Indiscutivelmente, nem todas as teleconsultas são equiparáveis. Não sou fundamentalista, e não acredito que “consulta sem ver o doente não é consulta”. Há mesmo muita coisa que podemos resolver sem estarmos presencialmente com o doente. Mas creio que esta não deva ser a norma.

Em 3 meses de contingência, fiquei com saudades de ver doentes. Cansei-me depressa de usar o telefone. E ficava tão desconsolada quando ligava ao doente hipertenso ou diabético “para falarmos um bocadinho e ver como está” e me respondiam “tudo bem doutora, tudo bem, só preciso de medicação”. Procuro sempre formular uma lista prévia dos assuntos que são importantes abordar, e manter uma ordem de consulta como se estivéssemos frente a frente, mas acaba por parecer incompleta, apressada, e aquém do que deveria ter sido.

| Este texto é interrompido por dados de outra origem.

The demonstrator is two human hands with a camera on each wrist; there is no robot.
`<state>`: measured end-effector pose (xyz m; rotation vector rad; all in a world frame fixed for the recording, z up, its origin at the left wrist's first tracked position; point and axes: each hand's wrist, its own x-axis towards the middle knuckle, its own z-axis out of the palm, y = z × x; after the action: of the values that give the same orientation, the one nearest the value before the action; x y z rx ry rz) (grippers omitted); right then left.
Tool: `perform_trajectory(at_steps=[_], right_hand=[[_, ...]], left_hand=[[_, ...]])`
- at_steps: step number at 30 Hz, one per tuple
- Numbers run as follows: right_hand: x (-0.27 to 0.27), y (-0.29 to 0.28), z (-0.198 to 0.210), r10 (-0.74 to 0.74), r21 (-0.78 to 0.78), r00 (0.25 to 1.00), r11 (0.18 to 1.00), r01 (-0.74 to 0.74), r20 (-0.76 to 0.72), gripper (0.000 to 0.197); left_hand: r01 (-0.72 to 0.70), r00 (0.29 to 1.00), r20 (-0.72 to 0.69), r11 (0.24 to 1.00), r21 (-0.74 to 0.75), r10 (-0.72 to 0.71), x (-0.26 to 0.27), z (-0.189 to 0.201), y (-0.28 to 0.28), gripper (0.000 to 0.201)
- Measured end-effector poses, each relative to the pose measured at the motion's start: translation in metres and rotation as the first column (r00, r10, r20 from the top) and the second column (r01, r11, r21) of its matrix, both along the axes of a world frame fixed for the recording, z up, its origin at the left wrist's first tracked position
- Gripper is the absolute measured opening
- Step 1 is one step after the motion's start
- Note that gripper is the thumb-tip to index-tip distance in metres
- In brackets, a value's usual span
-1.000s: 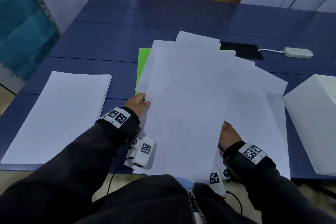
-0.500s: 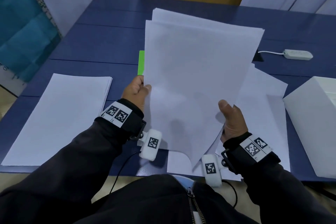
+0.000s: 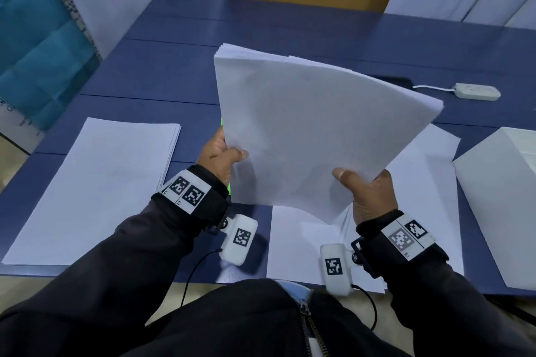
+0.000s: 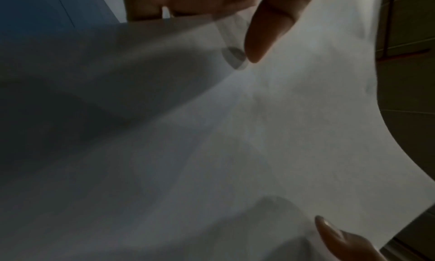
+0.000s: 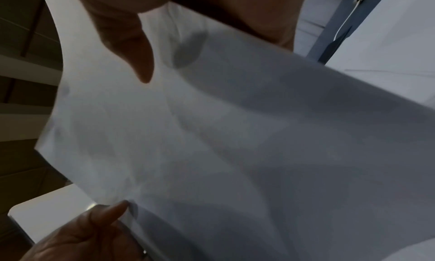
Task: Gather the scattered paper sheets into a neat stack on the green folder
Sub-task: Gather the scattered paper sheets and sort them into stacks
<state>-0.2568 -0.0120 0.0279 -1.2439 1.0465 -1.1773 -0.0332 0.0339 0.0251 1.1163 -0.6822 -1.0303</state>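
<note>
A bundle of white sheets (image 3: 313, 136) is held up off the blue table, tilted toward me. My left hand (image 3: 223, 153) grips its left edge with the thumb on top, and my right hand (image 3: 362, 191) grips its lower right corner. Both wrist views show the same bundle (image 4: 235, 134) (image 5: 235, 144) filling the picture, with a thumb pressed onto the paper. Of the green folder (image 3: 222, 122), only thin slivers peek out beside my left hand. More loose sheets (image 3: 414, 182) lie flat on the table under and right of the bundle.
A separate neat pile of white paper (image 3: 98, 182) lies at the left. A white box (image 3: 504, 200) stands at the right edge. A small white device with a cable (image 3: 475, 92) sits at the back right. The table's front edge runs just before my body.
Both hands lifted a bundle of sheets off the spread on the folder, raised it upright, then turned it clockwise so its top leans right. Several sheets stayed on the table.
</note>
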Motion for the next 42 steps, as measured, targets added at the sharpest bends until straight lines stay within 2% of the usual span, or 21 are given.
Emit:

Como interna do último ano da especialidade de Medicina Geral e Familiar, outra dúvida respeitosamente receosa se me coloca: a de começar a trabalhar brevemente num local diferente, com uma nova lista de utentes. O processo de adaptação e conhecimento a uma nova lista de utentes é longo e trabalhoso, mas com os constrangimentos de hoje, em que as consultas presenciais têm de ser selecionadas e planeadas, será certamente ainda mais demorado e conturbado. É preciso tempo para conhecer as pessoas, para criar uma relação próxima e humana que permita, com segurança, uma teleconsulta com a bidireccionalidade que ela exige. Questiono-me sobre como teria sido a minha adaptação ou como será, caso seja, no futuro próximo, confrontada com uma situação vivencial e laboral semelhante. Certamente um desafio ainda mais hercúleo que me exigirá uma reinvenção como pessoa e como médica.

Talvez neste “novo normal” as consultas não presenciais continuem a consumir parte significativa do nosso dia-a-dia, primeiro como continuação de esforços para conter uma doença que veio para ficar; depois porque de facto é um meio de consulta que pode ser facilitador da acessibilidade, priorização de motivos de consulta e resolução rápida e fácil de alguns motivos de consulta.

Não obstante, urge refletir em que condições e circunstâncias as consultas são passíveis de serem realizadas desta forma, e a periodicidade com que devem ser feitas – ou a periodicidade mínima com que o doente deve ser visto presencialmente. Adicionalmente, por mais consultas não presenciais que se façam, não podemos esquecer e descurar a necessidade de acesso presencial em certas circunstâncias, como os idosos que por si são um grupo vulnerável ao isolamento social e solidão.

É interessante recordar a História da Medicina e como ela nos trouxe aos dias de hoje. O que passaria pela cabeça do dono daquelas seringas personalizadas se lhe disséssemos que hoje podemos ser médicos de família sem estar com o doente? É cativante a evolução das tais tisanas e sangrias prescritas pelo médico junto ao doente no quarto nauseabundo, à evolução da relação médico-doente dos modelos paternalistas iniciais para a mutualidade que procuramos hoje, até à telemedicina, para a qual caminhamos a passos largos. Reconhecendo as suas potencialidades espero, no entanto, que não culminemos num desvirtuar da relação médico-doente que faz da Medicina Geral e Familiar tão importante, tão gratificante e tão, tão nossa.